*** Begin section ***
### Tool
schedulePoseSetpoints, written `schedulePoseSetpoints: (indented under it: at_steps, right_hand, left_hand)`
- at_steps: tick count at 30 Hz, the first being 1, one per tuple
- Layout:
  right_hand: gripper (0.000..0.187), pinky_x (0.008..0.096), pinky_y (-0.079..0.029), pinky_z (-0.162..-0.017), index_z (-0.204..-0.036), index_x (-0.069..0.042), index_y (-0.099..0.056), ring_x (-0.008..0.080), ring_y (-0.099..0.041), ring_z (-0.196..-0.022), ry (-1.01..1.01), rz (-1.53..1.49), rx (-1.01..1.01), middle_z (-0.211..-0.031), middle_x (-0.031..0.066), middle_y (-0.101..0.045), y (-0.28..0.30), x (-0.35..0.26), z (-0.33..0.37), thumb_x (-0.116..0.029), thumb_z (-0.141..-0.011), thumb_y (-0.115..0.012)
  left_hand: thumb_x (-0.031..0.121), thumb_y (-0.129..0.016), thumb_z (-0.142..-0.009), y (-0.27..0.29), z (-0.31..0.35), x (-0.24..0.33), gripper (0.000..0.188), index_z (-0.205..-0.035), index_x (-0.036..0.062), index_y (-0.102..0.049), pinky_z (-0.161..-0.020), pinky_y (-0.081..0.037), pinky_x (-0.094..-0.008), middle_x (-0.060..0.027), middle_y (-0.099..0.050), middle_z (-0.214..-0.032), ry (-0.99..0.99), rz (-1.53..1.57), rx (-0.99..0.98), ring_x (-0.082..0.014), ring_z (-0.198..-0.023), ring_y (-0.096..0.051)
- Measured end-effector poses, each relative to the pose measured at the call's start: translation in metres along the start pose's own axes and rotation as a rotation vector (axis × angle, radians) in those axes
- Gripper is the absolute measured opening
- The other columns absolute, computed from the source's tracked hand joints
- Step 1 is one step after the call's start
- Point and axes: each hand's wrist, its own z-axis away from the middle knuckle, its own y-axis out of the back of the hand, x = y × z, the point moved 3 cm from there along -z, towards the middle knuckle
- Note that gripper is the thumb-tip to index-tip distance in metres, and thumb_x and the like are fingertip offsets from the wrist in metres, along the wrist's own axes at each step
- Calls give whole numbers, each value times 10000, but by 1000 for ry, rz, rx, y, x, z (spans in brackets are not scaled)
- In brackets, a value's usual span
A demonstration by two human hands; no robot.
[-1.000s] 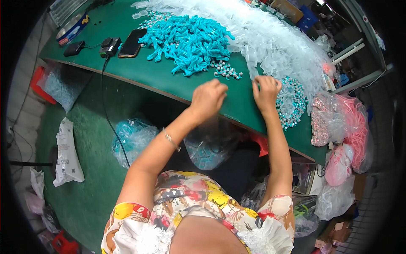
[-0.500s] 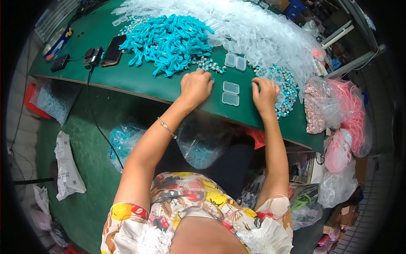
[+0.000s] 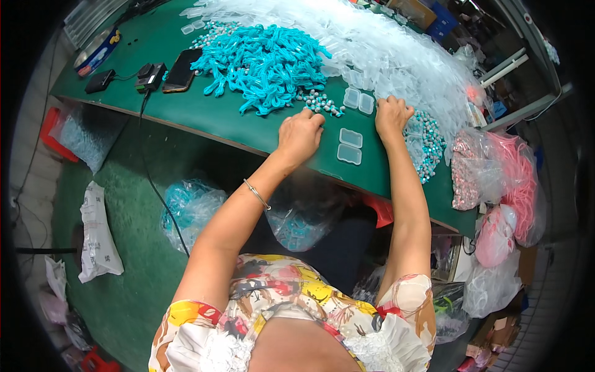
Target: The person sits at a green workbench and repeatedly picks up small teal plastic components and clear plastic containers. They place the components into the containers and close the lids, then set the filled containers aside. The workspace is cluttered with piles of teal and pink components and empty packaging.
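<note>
covering green table: turquoise cords, clear cases

A single view looks down from the person's head, steeply enough that the patterned top fills the near edge and both forearms run away from it toward the far side. The green table crosses the upper half on a slant, bowed by the fisheye lens, with its left end farther up than its right. The floor shows beneath the table's near edge at left. Dark corners ring the picture. The table sits at arm's reach.
</note>
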Motion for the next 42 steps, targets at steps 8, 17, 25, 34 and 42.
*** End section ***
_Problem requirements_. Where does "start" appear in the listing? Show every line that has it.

_Answer to the exercise_.
- Measured end-effector poses, each relative to the pose measured at the call's start: translation in metres along the start pose's own axes and rotation as a rotation vector (axis × angle, radians) in those axes
- Step 1 is one step after the call's start

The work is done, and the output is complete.